Reva mematikan ponsel usai membalas pesan dari Baskara. Kemudian meletakkan benda tersebut di meja ruang tamu, tempatnya sedang menghabiskan waktu saat ini. Seharusnya Reva senang. Dia mendapat pekerjaan baru dengan mudah. Tidak lagi bingung harus bagaimana setelah ini.

Hanya saja, entah mengapa perasaan ragu justru menghantuinya dalam dua hari terakhir. Rasanya, semakin dekat dengan kepulangan Reva ke Malang, dia merasa semakin berat meninggalkan tempat ini.

Tidak. Lebih tepatnya, dia berat meninggalkan Trawas. Tunggu. Trawas atau sesuatu yang berhubungan dengan kota ini? Reva menghela napas seraya membanting punggungnya ke sandaran sofa.

Ingat tujuanmu ke sini, Rev. Untuk menenangkan diri, batinnya memperingatkan.

Dan apakah ketika Tuhan menganggap dirinya sudah tenang, maka Dia mengingatkan juga jika Reva harus kembali pulang?

Pulang. Sejujurnya selama beberapa hari terakhir, Reva telah merasa di rumah. Namun pada akhirnya dia sadar, dia tidak seharusnya di sini. Di tempat ini. Pandangannya menatap sekeliling ruang tamu Rosanna yang lampunya telah benderang.

Malam telah tiba sejak satu jam yang lalu.

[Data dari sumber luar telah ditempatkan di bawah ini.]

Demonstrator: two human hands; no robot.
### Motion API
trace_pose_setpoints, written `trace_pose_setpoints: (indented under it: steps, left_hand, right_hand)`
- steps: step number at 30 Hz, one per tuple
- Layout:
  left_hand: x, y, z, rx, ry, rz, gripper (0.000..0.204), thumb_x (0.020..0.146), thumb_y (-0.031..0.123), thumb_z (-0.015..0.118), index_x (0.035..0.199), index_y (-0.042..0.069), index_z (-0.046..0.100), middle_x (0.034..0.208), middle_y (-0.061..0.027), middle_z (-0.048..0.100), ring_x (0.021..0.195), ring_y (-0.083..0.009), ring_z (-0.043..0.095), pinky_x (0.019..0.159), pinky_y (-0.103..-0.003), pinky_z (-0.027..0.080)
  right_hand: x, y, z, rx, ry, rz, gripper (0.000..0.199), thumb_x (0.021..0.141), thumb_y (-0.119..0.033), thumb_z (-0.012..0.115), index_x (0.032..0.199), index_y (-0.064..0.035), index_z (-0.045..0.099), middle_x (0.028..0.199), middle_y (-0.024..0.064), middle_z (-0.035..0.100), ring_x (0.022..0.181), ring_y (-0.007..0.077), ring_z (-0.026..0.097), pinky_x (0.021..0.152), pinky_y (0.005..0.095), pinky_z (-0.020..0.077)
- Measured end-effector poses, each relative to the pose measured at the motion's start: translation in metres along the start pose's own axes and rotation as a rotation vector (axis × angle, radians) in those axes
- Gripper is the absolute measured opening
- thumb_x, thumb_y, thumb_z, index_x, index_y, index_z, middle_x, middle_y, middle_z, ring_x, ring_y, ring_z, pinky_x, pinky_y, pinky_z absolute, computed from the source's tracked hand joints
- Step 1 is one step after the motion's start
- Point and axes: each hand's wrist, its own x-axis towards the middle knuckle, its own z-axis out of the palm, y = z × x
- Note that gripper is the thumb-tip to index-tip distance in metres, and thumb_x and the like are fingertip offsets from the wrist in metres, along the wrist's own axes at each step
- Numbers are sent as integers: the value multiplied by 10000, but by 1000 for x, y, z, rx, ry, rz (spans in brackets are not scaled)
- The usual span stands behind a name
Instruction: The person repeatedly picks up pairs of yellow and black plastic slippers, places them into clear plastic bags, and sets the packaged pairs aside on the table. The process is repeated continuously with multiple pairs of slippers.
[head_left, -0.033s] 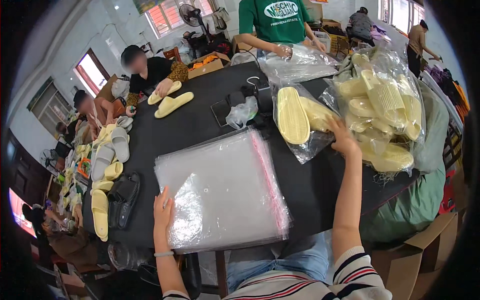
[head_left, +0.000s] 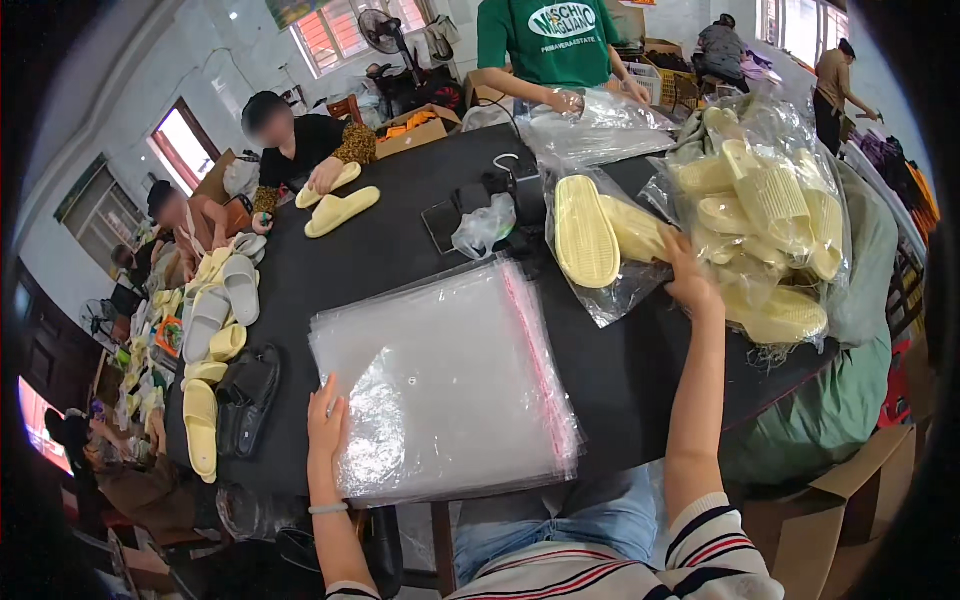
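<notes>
A flat stack of large clear plastic bags with a pink-edged seal strip lies on the black table before me. My left hand rests at the stack's left edge, its fingers stretched out and holding nothing. Farther right, two pale yellow slippers lie in a clear bag, one sole up. My right hand touches the end of the right slipper through the plastic, fingers apart. Beside that hand is a heap of bagged yellow slippers.
Yellow, grey and black slippers line the table's left edge. A co-worker across the table handles a yellow pair. Another person in green handles clear plastic. Dark items and a crumpled bag lie mid-table. A cardboard box stands right.
My right hand has shifted slightly right along the bagged slipper. The co-worker's near yellow slipper has moved a little left. My left hand and the bag stack stay put.
</notes>
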Motion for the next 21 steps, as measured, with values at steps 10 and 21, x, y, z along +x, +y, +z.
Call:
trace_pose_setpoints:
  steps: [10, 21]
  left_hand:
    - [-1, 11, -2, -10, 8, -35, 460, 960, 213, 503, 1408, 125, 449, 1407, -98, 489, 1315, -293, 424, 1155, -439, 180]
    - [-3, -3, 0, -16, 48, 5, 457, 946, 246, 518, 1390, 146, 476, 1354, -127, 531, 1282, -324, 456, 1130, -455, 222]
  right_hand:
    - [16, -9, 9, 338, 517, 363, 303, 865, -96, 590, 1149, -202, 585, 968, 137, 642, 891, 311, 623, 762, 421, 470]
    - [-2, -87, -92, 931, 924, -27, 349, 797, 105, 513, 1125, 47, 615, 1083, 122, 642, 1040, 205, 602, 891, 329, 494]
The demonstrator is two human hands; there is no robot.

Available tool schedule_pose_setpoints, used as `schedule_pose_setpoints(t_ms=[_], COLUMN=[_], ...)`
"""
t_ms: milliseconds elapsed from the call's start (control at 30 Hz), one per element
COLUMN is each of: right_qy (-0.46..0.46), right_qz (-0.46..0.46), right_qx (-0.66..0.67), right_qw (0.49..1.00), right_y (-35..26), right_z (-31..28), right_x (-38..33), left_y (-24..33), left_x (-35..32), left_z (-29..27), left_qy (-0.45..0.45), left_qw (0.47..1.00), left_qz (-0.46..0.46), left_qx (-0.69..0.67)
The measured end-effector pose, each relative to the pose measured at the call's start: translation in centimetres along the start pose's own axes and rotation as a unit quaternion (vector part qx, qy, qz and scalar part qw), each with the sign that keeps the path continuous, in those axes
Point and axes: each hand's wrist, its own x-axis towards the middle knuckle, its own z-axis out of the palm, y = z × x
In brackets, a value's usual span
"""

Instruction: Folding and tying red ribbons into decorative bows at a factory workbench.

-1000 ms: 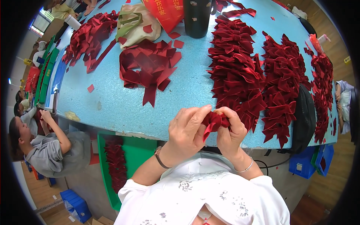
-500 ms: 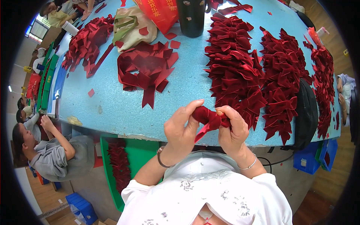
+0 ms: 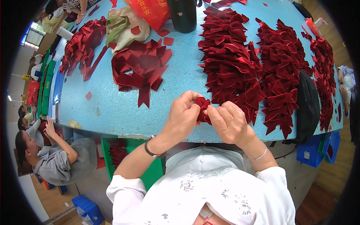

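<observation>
Between my two hands, just above the table's near edge, is a dark red velvet bow (image 3: pixel 203 108), mostly covered by my fingers. My left hand (image 3: pixel 184 114) pinches its left side, with the thumb and fingers closed on it. The right hand (image 3: pixel 228 120) has its fingers closed at the bow's middle and right part. Ahead and to the left of my hands lies a loose pile of cut red velvet ribbon (image 3: pixel 140 65). A thick row of finished red bows (image 3: pixel 228 63) stretches away just beyond my right hand.
More bow rows (image 3: pixel 279 75) lie to the right, beside a black bag (image 3: pixel 308 108). A dark tumbler (image 3: pixel 182 17), a cloth bag (image 3: pixel 125 28) and another ribbon heap (image 3: pixel 84 47) stand farther back. Below the edge is a green bin (image 3: pixel 152 170). A co-worker in grey (image 3: pixel 67 157) sits left.
My hands have turned the bow and drawn closer together over it, hiding its tail. The right hand has rolled over, knuckles up. My view has shifted slightly.
</observation>
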Motion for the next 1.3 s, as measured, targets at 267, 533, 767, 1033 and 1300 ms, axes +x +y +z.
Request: schedule_pose_setpoints(t_ms=[267,533,767,1033,1300], right_qy=[0.085,0.185,0.249,0.196,0.076], right_qz=[0.159,0.406,0.542,0.389,0.204], right_qx=[0.089,0.290,0.563,0.229,0.148], right_qw=[0.980,0.846,0.573,0.871,0.965], right_y=[-0.8,-2.9,-2.7,-2.2,-1.8], right_z=[1.5,2.3,1.8,1.9,1.4], right_x=[-0.3,0.6,1.1,1.2,0.5], left_y=[-2.9,-3.4,-2.7,-2.5,-2.0], left_x=[0.4,0.1,-0.4,-0.6,-0.8], left_z=[3.0,3.3,3.8,0.7,2.5], left_qy=[0.226,0.203,0.193,0.180,0.240], left_qw=[0.954,0.913,0.909,0.962,0.944], left_qz=[0.193,0.268,0.158,0.196,0.208], left_qx=[-0.045,-0.230,-0.335,-0.056,-0.090])
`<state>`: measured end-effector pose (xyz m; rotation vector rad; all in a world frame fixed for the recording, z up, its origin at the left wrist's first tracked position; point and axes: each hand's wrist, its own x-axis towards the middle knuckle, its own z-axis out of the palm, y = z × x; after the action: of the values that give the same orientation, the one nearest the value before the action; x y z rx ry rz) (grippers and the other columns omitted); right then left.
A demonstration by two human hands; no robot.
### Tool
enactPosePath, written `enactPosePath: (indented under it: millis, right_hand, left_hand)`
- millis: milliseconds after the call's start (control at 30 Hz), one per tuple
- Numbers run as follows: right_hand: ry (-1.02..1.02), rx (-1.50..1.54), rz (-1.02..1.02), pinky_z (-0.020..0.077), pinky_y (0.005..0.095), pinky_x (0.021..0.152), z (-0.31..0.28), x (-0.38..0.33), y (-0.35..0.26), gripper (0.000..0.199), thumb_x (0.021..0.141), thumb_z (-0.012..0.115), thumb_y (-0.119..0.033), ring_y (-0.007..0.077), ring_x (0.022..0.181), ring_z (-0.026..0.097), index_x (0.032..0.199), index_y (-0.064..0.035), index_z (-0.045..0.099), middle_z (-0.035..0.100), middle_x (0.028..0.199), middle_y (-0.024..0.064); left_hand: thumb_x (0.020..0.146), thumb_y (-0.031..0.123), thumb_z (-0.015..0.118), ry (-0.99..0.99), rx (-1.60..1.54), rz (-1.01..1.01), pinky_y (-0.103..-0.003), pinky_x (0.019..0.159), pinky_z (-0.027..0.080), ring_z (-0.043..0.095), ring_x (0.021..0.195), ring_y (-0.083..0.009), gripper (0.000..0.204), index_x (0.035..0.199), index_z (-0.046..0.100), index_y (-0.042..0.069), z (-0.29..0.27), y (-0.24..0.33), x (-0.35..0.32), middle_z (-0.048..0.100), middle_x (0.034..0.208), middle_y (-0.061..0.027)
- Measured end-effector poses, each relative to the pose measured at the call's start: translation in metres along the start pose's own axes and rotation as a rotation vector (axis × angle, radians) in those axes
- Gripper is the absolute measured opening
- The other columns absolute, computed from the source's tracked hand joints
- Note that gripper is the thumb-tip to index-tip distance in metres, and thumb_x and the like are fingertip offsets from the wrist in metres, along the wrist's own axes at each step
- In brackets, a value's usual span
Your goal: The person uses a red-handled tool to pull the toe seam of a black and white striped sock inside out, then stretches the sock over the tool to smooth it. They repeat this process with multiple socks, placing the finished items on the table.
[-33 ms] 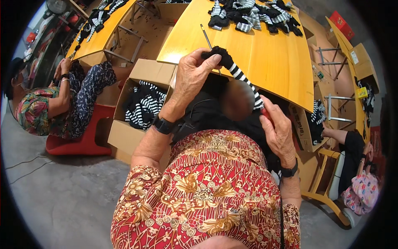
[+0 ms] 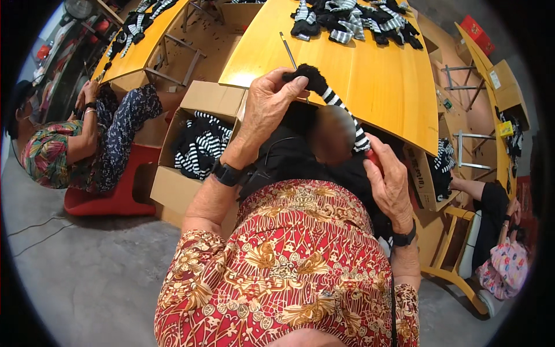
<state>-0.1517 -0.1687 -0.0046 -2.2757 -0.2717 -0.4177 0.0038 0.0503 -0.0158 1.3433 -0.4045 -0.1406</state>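
Observation:
A knitted piece (image 2: 341, 110), black at one end and striped black and white along its length, is stretched between my hands; whether it is a glove or a sock I cannot tell. The thumb and fingers of my left hand (image 2: 270, 95) pinch its black end. Lower and to the right, my right hand (image 2: 386, 176) is closed round the striped end, together with a small red thing (image 2: 374, 157) mostly hidden by the fingers. A thin metal rod (image 2: 287, 49) stands just beyond my left hand. A blurred round patch covers part of the view beside the stripes.
The yellow table (image 2: 381, 92) ahead bears a heap of black and striped knitwear (image 2: 352, 23). Open cardboard boxes hold more, one at left (image 2: 199, 147) and one at right (image 2: 442, 165). One person (image 2: 63, 139) sits on a red chair at left, another (image 2: 503, 248) at far right.
My right hand has shifted very slightly, and a bit more of the red thing shows. The left hand keeps its pinch in the same place.

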Motion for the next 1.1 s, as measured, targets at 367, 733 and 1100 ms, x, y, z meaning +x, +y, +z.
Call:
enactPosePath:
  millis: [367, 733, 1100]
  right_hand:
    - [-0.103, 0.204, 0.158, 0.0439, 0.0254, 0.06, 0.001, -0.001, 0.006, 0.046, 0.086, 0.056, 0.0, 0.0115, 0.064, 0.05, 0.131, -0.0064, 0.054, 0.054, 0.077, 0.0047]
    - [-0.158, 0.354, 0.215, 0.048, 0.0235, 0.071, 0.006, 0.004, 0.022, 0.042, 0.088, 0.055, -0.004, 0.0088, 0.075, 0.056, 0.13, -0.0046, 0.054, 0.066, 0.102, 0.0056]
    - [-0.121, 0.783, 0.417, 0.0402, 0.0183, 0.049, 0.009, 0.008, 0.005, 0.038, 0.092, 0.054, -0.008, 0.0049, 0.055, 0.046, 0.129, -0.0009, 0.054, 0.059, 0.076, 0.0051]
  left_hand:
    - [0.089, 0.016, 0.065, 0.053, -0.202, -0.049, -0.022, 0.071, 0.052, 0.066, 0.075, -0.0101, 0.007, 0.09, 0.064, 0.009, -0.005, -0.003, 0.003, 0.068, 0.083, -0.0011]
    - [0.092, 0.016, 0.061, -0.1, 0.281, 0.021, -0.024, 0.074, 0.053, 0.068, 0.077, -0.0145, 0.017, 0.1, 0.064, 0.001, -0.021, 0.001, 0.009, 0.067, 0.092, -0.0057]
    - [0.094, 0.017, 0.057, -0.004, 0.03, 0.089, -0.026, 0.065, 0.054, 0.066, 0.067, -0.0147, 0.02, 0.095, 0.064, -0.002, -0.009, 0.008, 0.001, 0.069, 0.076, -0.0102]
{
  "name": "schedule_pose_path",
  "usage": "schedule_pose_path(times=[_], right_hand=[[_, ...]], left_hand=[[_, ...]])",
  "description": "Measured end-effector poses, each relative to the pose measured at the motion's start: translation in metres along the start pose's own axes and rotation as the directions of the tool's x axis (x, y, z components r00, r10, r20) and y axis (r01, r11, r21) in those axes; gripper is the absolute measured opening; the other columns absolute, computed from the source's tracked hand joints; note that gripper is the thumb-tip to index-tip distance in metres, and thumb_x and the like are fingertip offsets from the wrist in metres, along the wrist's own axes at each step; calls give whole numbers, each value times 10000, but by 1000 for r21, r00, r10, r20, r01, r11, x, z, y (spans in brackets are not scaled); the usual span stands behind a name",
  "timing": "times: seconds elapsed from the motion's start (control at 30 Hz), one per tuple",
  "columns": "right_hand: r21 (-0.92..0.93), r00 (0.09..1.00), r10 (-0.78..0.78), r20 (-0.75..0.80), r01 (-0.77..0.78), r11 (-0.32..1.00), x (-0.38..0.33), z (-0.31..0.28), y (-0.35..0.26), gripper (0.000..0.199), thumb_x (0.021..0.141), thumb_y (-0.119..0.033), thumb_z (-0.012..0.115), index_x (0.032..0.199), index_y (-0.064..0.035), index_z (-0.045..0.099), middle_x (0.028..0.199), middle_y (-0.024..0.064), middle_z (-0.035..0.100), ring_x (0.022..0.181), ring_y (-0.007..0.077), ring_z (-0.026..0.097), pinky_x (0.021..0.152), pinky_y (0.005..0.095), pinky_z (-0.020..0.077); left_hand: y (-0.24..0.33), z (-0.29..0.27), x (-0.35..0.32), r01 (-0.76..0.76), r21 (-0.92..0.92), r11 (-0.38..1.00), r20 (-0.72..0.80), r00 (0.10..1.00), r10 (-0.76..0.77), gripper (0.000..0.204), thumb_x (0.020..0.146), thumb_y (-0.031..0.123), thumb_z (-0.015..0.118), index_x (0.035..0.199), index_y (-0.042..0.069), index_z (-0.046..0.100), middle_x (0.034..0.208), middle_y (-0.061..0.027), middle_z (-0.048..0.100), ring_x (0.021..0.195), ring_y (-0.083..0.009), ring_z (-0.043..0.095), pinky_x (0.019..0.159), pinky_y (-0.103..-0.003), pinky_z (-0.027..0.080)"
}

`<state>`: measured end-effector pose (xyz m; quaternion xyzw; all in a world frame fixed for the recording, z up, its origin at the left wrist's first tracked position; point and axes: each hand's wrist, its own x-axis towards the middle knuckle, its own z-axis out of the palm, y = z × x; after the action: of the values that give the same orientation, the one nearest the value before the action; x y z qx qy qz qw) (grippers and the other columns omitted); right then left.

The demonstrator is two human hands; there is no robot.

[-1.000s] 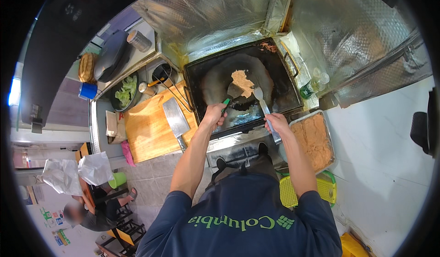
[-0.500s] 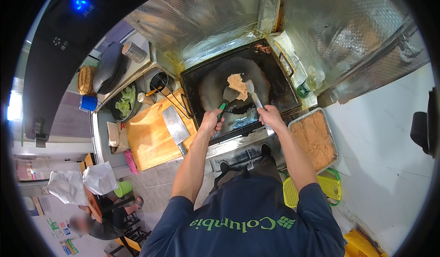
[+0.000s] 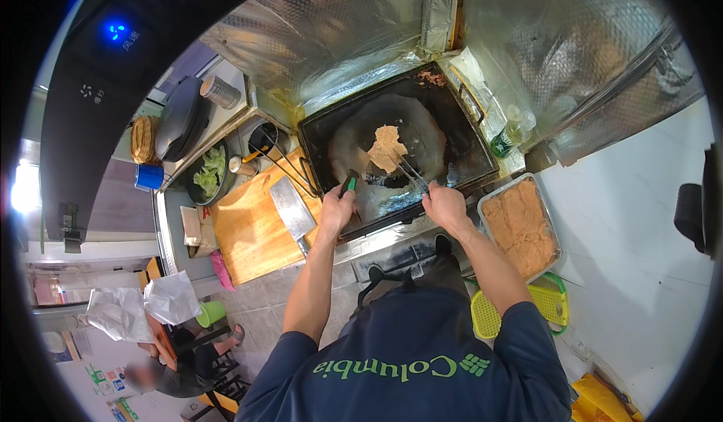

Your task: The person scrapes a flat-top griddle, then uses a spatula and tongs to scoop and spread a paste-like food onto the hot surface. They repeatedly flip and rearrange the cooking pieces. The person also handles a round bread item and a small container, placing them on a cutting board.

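Note:
A pale brown piece of minced meat [image 3: 387, 143] lies near the middle of a large black rectangular griddle [image 3: 320, 137]. My left hand [image 3: 338, 208] is closed round the green-and-black handle of a spatula [image 3: 349, 184] at the griddle's near left; its blade is too smeared to make out clearly. My right hand [image 3: 446, 207] grips metal tongs [image 3: 413, 173] whose two arms point up and left, the tips at the meat's lower right edge. Whether the tips pinch the meat, I cannot tell. Reddish scraps [image 3: 432, 79] sit in the griddle's far corner.
Left of the griddle, a cleaver [image 3: 291, 206] lies on a wooden board [image 3: 245, 235], with a pan of green leaves [image 3: 209, 172] beyond. A tray of minced meat [image 3: 520, 226] stands at the right, below a green bottle [image 3: 506, 145]. A person [image 3: 192, 365] sits far left.
The spatula has drawn back left and down from the meat, its handle turned. The tongs have rolled so both arms show, their tips lower. The meat has shifted slightly.

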<state>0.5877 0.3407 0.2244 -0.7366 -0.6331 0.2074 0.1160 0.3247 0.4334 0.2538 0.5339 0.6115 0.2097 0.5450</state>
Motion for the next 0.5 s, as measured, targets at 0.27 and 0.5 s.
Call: schedule_pose_path(times=[0.27,0.5], right_hand=[[118,996,79,-30,-75,990,-29,3,-7,265,900,-274,571,876,-10,574,695,191,656,685,394,653,632,494,518],[323,928,327,-178,-259,910,-114,-7,35,293,903,-314,563,839,-28,541,692,218,630,695,444,625,641,535,492]], left_hand=[[-2,-18,-21,266,-265,927,162,960,-229,205,967,209,518,1070,32,537,682,-39,530,453,-102,409,384,-253,292],[-24,-34,-32,225,-399,889,154,972,-177,168,962,266,543,931,105,507,676,-29,536,433,-86,394,369,-215,277]])
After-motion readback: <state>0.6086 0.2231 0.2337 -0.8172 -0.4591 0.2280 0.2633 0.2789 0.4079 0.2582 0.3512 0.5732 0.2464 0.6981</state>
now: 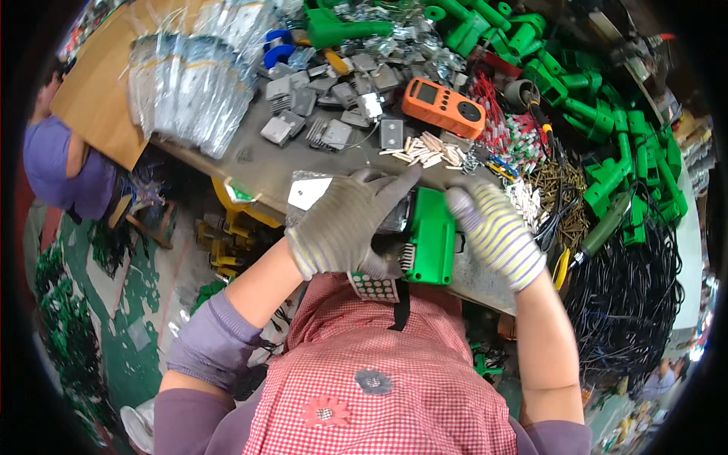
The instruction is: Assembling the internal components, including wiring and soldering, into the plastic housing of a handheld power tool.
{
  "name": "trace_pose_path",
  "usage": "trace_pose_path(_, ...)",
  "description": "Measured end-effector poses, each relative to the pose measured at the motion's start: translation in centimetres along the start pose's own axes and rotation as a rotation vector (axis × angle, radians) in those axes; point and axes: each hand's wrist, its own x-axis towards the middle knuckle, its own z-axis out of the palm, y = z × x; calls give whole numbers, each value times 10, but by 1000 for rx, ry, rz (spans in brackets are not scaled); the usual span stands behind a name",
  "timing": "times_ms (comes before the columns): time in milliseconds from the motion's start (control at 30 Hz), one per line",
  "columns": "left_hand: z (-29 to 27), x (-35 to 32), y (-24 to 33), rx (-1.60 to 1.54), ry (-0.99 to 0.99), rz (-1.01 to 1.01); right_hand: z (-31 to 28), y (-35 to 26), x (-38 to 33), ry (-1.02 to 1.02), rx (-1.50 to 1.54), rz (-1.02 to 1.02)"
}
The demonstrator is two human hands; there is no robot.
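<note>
A green plastic housing (432,239) stands at the bench's front edge, close to my body. My left hand (345,220), in a grey glove, grips its left side; the index finger reaches over toward its top and the thumb lies low beside dark fins. A dark part with clear plastic (398,216) shows between that hand and the housing. My right hand (497,231), in a striped glove, is at the housing's right edge with its fingers bent together. What those fingers hold, if anything, is hidden. A sheet of round stickers (374,288) hangs below my left hand.
An orange multimeter (444,108) lies beyond the housing, by pale small sticks (428,149) and finned metal blocks (334,135). Bagged parts (189,91) sit far left. Green housings (607,121), screws (557,189) and black cables (626,296) crowd the right. Another person (61,163) is at left.
</note>
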Motion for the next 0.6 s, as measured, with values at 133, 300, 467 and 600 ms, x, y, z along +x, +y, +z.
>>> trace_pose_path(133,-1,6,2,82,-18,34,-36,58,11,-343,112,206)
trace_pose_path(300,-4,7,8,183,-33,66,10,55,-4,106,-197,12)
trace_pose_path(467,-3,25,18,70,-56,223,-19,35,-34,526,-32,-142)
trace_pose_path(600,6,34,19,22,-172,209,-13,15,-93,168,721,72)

Namun dengan alasan yang sulit dijelaskan, perempuan itu tidak menonton televisi atau berjalan-jalan ke luar ruangan seperti biasa. Lagi pula, dia memiliki janji setelah ini.

Kemarin, selepas Reva dan Jazz dari air terjun, laki-laki itu ingin mengajaknya ke suatu tempat.

"Ke mana?" tanya Reva.

"Tempat istimewa,"  jawab Jazz penuh misteri. Beberapa waktu mengenal Jazz, Reva jadi terbiasa dengan sikap laki-laki yang gemar memberi kejutan itu.

"Oke. Kalau gitu aku harus pakai baju apa?"

"Terserah kamu. Pakai yang menurut kamu nyaman aja. Nanti aku jemput setelah maghrib," janji Jazz sebelum pamit untuk menyiapkan pembukaan Heartbreak Playlist.

Reva mengamati kemeja wanita berwarna netral dipadu celana katun yang dia kenakan. Berharap semoga cukup pantas untuk tempat yang akan didatanginya bersama Jazz. Sebagai penghangat tubuh, perempuan itu memilih mantel panjang.

Jazz. Reva menyebut nama laki-laki itu. Pandangannya menerawang.

Sejak malam Reva mencurahkan kegelisahannya yang diakhiri dengan tangis kepada Jazz, sosok lelaki itu seolah mendominasi pikirannya. Reva merasa takjub menyadari tak lagi memikirkan Jared.

Sebaliknya, entah bagaimana kini dirinya dengan mudah mengingat setiap peristiwa yang telah dilalui bersama Jazz. Dan anehnya, tak merasa kebosanan mengingat itu semua. Justru Reva merasa aneh jika tidak mengingat setiap detik kebersamaannya dengan Jazz.

Mengapa memikirkanmu begitu menyenangkan akhir-akhir ini? batin Reva.

Bunyi telepon mengalihkan perhatian Reva. Tampak foto profil kedua sahabatnya terpampang di layar ponsel. Tanda bahwa mereka mengundang Reva dalam panggilan video. Reva segera menggeser ikon tombol hijau dan segera bertemu dengan wajah-wajah cerah sahabatnya.

"Reva!" seru Ambar dan Kalani kompak.

"Hai, Mbak-Mbak cantik," balas Reva seraya tersenyum lebar pada mereka.

"Rapi banget, Mbak Reva," puji Ambar.

"Iya, lho. Biasanya kalau kita video call, kalau nggak pas kamu habis bangun tidur, ya lagi masak di dapur," timpal Kalani.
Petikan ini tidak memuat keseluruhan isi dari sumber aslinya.